Due generazioni, un passato drammatico. Il capostipite, Giovan Battista come il nipote, aveva 50 anni, nei primi mesi del ’95, quando, dopo essere stato massacrato di botte, venne ucciso e sciolto nell’acido. Si disse che avesse confidato particolari sulla cosca al giudice Giovanni Falcone e anche per questo Cosa nostra lo avrebbe punito. Nell’aprile 2011 poi venne assassinato con un colpo di pistola alla nuca e fatto trovare in mutande nel bagagliaio di un’auto rubata, Davide Romano, 34 anni, fratello di Matteo e Domenico. Arrestato in diverse operazioni antimafia era stato condannato per associazione mafiosa, estorsioni e droga ed era uscito dal carcere da un mese. Voleva rientrare nei vecchi traffici di droga violando pero’ le “regole” di Cosa nostra. E per questo – dice il pentito Vito Galatolo – il boss Calogero Lo Presti ne avrebbe decretato l’uccisione. La droga, dunque, al centro di tutto. Ancora una volta. Poi il diverbio banale. E l’omicidio.
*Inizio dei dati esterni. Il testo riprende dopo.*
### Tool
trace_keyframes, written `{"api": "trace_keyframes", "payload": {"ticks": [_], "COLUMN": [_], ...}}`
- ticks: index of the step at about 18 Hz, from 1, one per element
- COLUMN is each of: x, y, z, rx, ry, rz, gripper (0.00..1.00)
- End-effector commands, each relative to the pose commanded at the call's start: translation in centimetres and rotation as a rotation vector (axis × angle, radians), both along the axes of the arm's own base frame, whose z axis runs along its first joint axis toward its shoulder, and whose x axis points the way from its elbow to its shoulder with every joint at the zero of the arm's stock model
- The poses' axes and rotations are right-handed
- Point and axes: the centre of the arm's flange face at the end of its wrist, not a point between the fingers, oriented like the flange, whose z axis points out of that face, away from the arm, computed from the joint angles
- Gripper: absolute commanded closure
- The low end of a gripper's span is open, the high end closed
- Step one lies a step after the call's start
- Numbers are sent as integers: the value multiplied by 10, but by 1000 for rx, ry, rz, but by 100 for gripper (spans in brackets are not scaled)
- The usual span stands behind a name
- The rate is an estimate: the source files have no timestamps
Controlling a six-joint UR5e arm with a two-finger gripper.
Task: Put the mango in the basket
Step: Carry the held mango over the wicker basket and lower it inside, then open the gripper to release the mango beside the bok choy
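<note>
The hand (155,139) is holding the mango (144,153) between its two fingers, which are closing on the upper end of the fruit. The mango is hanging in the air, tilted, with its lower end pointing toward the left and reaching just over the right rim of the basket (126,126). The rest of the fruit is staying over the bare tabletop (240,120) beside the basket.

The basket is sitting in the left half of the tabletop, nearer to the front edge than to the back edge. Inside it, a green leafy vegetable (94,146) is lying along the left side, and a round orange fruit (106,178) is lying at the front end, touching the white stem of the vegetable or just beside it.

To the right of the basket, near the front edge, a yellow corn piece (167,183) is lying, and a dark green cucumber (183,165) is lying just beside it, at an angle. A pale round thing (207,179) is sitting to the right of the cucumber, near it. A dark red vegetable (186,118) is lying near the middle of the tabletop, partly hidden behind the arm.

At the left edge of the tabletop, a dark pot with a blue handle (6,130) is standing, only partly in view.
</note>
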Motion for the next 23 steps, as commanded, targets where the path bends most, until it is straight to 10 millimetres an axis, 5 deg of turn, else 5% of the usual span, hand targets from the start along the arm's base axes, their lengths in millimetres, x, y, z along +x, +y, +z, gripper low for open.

Il commando si sarebbe presentato nel vecchio mercato storico di Palermo con la scusa dell’ennesimo chiarimento. Gli scooter sarebbero stati parcheggiati lontano dalla zona dell’appuntamento. Lì l’ultima lite. Giovan Battista avrebbe estratto la pistola, una calibro nove, e l’avrebbe passata allo zio che avrebbe sparato una, due tre volte colpendo Emanuele Burgio al torace e alla schiena. Il ragazzo ha cercato di scappare, ma non ha avuto scampo. Arrivato gravissimo in ospedale, è morto al pronto soccorso.
Il delitto è avvenuto sotto gli occhi delle telecamere di videosorveglianza di alcuni locali della zona che hanno ripreso la sparatoria. I killer hanno anche ripulito la scena del delitto: la polizia, chiamata da un abitante del quartiere, ha trovato a terra solo qualche traccia di sangue e un casco.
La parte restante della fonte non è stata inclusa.